(Source records)
****************************************

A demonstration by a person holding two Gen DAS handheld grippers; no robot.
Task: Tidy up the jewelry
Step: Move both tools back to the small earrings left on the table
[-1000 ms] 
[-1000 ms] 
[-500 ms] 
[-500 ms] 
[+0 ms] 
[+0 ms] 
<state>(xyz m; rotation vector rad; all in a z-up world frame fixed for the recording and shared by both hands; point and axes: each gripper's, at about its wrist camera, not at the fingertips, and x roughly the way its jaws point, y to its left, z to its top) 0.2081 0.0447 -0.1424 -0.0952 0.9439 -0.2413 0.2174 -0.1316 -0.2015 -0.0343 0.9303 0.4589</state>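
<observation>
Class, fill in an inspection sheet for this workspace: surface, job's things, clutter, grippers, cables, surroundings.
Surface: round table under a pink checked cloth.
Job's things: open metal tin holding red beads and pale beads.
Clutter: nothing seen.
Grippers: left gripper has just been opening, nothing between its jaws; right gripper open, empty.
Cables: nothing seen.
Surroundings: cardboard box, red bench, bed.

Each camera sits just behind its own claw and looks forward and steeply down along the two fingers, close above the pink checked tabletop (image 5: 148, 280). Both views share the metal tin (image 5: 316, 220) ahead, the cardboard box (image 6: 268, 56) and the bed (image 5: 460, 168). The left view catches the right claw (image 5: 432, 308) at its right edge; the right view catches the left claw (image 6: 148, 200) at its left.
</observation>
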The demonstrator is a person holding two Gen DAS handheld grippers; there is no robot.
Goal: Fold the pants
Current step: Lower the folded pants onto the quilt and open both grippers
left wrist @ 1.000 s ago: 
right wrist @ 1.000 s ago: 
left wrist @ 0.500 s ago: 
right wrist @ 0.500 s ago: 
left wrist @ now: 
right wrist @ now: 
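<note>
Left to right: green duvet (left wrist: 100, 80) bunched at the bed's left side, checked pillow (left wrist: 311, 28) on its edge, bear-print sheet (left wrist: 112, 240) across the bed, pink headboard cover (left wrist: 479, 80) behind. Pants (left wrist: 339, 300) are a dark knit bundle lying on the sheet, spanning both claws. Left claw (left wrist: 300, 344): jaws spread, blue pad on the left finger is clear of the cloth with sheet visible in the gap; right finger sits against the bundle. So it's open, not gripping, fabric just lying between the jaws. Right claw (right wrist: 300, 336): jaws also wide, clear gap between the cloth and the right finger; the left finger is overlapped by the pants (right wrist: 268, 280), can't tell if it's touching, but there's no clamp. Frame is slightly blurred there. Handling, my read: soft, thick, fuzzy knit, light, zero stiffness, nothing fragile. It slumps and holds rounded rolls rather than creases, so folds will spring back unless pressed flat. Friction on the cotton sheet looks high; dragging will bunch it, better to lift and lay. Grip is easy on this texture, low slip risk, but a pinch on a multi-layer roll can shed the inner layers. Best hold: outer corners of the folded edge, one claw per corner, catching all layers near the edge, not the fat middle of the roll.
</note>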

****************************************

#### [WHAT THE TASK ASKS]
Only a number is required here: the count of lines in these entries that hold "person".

#### [WRITTEN ANSWER]
2